鳥鳴不絕于耳,伴着陣陣幽香,劉泠然僅是閉上眸子,便已然将俗世的周遭都忘了幹淨。

沉浸在此刻山林的恬适中,久久,她不曾張眸。

回到自己親手搭建的“無齋”中時,已然臨近黃昏。她在朝為官時便建下的茅屋,由她親自搭建,親自命名。無齋內僅放了一張軟榻,還有一張桌子和幾個圓凳。,雖簡陋,倒布置得極為雅致。無齋內,常年還擱着一把桐木的琴。琴上由劉泠然親手題字,命名琴為“桐霖鈴”,只因那琴音如雨打銅鈴。

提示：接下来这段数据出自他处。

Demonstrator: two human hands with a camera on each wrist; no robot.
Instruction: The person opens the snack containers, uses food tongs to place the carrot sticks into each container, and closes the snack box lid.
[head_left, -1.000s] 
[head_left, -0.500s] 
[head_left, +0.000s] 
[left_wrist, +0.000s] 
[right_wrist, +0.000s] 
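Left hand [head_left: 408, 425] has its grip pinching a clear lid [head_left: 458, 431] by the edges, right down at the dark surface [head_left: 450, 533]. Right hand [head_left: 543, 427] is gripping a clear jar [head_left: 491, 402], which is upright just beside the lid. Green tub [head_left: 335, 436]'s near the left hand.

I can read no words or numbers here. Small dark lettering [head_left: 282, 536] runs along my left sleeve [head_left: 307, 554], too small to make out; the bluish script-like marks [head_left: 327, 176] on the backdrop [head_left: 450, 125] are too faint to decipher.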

在皇宮裏悶了大半年,一朝得空出來游玩,劉泠然自是欣喜。只是回原本的府裏坐了坐,她便獨自趕來了自己的無齋。所謂“無齋”,她便意在“六境全無”,旨在放空一切以求其樂。只是如今,倒是顯得有些諷刺了。

明明不算遠的山路,竟被劉泠然整整走了一天。她在路上便沉醉于這山水之景,走走停停,不斷駐足,只覺得自己仿佛就是山間的一部分。若以山為畫,她便是那畫中青翠的草木,又或是頑石飛鳥倒也無不可。

進了無齋,或許果真是日子久了,屋內積了不少灰塵。

劉泠然倒也不以為然,她從容地将屋內各處的灰塵都清了清,又将那桐霖鈴仔細地擦拭幹淨。尾指勾動琴弦,琴音暈開,竟有空谷幽響之絕。

将琴擱在桌上,她連忙坐下身,卻又疼惜地撫上了琴弦。

“蕪女鋤豆日焦首,斜倚青木,流雲明風對長空,香色暗逝,細珠濕衣滲骨寒。自不知,朱門雖暖亦為寒……”吟唱起了自己寫的詞,劉泠然撥弄着琴弦,聲音如溪底泠然的流水般婉轉清脆,卻又不大不小地正入了屋外人的耳中。

她一向行事缜密,自是曉得李乾月雖準她出宮幾天,必定會派人跟蹤她。也不知在這山林中,究竟藏了多少人在暗處。每一雙眸子,無不注視着面上寂靜的無齋。

禦書房內——

已然批了半夜的奏折,李乾月擱下朱筆稍稍歇了歇,便聽見門那邊響起了叩門聲。

“陛下,安禦司到了。”外面伺人通報道。

聽了這話,正在看一些賬目的莫明空,猛地便起了身。“陛下,臣伺還是先去了。”

李乾月倒也沒有留他,點點頭便任由莫明空離開了。

推開門的一剎那,冷眼白了一下陛立的安流火,莫明空未等安流火行禮便轉身而去。龐七詢也不知莫明空是生了什麽氣,只得灰溜溜地跟了過去。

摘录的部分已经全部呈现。